Erica Jeal 

L’Enfance du Christ review – full of colour and character

John Eliot Gardiner assembles top-flight soloists as his Monteverdi Choir and Orchestre Révolutionnaire et Romantique take on Berlioz
  
  

Sir John Eliot Gardiner conducting the Monteverdi Choir and Orchestre Révolutionnaire et Romantique at St Martin-in-the-Fields, with soloists Ann Hallenberg and Lionel Lhote.
John Eliot Gardiner conducting the Monteverdi Choir and Orchestre Révolutionnaire et Romantique at St Martin-in-the-Fields, with soloists Ann Hallenberg and Lionel Lhote. Photograph: Paul Marc Mitchell

A stone’s throw from the church of St Martin-in-the-Fields, in the National Gallery, you can see what the old Flemish painters made of the story of the holy family’s flight into Egypt. Here, with John Eliot Gardiner’s Monteverdi Choir and Orchestre Révolutionnaire et Romantique giving their first concert in their new home venue, you could hear Berlioz’s take on it.

L’Enfance du Christ is full of Berlioz’s characteristic moodswings and grand, colourful gestures: it’s an oratorio that sounds as though it desperately wants to be an opera, perfect for the characterful period winds and brass of Gardiner’s orchestra and for the top-flight cast of soloists he had assembled here. Michael Spyres’s glowing Narrator, Ann Hallenberg’s beatific Mary and Lionel Lhote’s desperate yet noble Joseph – it would have been good to hear more of all three, but Berlioz doesn’t put the spotlight squarely on any one soloist. The smaller roles were taken by singers from the choir; Alexander Ashworth made especially vivid work of the Ishmaelite who takes the family in.

Only William Thomas’s Herod came across as less than authoritative, looking a little wooden as he sang Herod’s wakeful monologue, however cavernous and velvety his voice. But perhaps that’s not so inappropriate for the troubled ruler Berlioz paints so keenly in the orchestra. The violins imitated the phrases of his aria so fervently that you almost felt sorry for him.

The way the choir sang the Shepherds’ Farewell made it feel almost like a shared oration in this church setting, and angels, sung by the Trinity Boys Choir from somewhere beyond the balcony, made their spine-tingling effect. When it came to the musical entertainment that’s laid on for the holy family at their new home, Gardiner sat down and just let the trio get on with it – and it was beautifully, energetically played by the flautists Gareth Davies and David Westcombe and harpist Gwyneth Wentink.

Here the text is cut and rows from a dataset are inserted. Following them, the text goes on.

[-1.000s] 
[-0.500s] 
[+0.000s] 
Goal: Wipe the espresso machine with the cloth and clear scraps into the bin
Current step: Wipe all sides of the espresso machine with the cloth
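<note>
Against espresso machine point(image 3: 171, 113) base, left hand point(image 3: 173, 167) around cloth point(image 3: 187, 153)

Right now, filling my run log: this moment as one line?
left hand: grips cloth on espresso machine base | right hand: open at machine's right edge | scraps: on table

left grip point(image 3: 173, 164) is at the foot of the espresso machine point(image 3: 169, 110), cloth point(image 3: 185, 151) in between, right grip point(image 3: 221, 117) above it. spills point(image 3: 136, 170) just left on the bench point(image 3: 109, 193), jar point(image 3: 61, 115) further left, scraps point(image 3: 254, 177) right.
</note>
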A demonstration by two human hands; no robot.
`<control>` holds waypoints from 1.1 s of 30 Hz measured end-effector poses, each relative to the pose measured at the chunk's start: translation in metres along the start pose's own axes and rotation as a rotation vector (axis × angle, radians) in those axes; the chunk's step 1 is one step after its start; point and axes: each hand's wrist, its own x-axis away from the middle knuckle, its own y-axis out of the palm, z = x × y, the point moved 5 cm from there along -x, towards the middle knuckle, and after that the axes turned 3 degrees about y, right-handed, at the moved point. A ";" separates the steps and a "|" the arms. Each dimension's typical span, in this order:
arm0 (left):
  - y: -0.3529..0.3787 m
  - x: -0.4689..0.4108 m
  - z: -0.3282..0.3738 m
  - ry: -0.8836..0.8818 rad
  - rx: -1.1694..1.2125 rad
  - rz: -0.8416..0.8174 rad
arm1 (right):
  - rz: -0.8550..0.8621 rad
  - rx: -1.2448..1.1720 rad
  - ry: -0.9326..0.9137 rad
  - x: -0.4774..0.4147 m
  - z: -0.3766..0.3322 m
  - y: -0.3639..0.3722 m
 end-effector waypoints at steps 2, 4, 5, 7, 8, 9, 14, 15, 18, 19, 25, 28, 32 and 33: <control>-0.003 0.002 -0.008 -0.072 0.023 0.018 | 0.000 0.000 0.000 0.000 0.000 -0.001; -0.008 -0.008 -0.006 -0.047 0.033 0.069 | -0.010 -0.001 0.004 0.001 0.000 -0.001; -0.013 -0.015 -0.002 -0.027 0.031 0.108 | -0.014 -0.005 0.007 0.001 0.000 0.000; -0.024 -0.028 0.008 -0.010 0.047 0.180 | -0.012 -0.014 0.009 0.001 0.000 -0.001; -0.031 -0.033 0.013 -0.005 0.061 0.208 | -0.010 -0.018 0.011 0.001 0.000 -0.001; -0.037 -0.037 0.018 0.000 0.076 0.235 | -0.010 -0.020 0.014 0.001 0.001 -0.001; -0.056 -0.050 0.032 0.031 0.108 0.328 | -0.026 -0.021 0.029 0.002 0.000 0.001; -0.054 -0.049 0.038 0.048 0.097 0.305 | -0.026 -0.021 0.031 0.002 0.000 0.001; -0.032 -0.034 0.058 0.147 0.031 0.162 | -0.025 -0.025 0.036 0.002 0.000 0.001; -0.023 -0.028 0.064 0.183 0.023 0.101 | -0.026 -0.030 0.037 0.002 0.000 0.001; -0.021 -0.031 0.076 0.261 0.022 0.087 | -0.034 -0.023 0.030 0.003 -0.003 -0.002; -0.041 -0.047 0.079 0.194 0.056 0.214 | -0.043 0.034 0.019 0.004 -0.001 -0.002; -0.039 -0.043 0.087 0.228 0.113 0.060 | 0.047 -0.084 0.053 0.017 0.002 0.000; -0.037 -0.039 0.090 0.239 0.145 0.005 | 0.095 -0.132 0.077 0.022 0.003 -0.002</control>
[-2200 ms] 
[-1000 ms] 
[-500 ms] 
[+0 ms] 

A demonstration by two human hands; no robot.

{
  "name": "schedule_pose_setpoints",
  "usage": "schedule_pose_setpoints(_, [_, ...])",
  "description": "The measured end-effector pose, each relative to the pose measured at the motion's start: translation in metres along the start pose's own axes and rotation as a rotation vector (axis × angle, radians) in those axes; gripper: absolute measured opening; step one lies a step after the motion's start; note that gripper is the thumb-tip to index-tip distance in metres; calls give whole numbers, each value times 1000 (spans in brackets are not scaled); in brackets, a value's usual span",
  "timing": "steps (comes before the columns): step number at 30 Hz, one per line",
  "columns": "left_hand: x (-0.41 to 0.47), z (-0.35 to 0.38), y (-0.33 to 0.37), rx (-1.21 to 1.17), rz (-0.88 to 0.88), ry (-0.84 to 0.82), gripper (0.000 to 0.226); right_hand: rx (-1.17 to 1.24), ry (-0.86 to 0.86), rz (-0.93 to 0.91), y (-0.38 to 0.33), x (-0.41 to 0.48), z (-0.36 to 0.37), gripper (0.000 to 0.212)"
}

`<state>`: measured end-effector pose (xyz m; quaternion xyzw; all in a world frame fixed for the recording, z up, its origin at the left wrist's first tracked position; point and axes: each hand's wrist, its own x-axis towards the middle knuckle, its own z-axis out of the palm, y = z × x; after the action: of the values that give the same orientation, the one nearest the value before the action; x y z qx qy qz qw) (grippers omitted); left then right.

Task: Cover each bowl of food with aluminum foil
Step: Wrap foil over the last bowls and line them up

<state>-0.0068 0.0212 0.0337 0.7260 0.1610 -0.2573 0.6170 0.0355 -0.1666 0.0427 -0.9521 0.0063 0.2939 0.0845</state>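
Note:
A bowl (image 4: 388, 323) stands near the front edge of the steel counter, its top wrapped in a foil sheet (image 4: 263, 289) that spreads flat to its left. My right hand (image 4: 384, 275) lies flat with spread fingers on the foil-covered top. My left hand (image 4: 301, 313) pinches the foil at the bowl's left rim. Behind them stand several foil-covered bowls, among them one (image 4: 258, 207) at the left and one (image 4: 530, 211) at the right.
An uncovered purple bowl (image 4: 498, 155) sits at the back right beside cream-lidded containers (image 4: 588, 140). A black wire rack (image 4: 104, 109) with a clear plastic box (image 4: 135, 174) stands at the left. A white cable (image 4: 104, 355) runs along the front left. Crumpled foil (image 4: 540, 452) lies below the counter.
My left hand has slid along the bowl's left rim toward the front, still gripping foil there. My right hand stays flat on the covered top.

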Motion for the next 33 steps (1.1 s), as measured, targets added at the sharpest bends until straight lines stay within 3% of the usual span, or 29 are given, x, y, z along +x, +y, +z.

The concert was being filmed, which was unobtrusive until near the end, when on a couple of occasions Gardiner restarted sections immediately after a smudged entry. Was it to get these perfect for the final edit? It was barely noticeable – but how are we to experience a performance entirely in the moment if the conductor demonstrably isn’t doing so?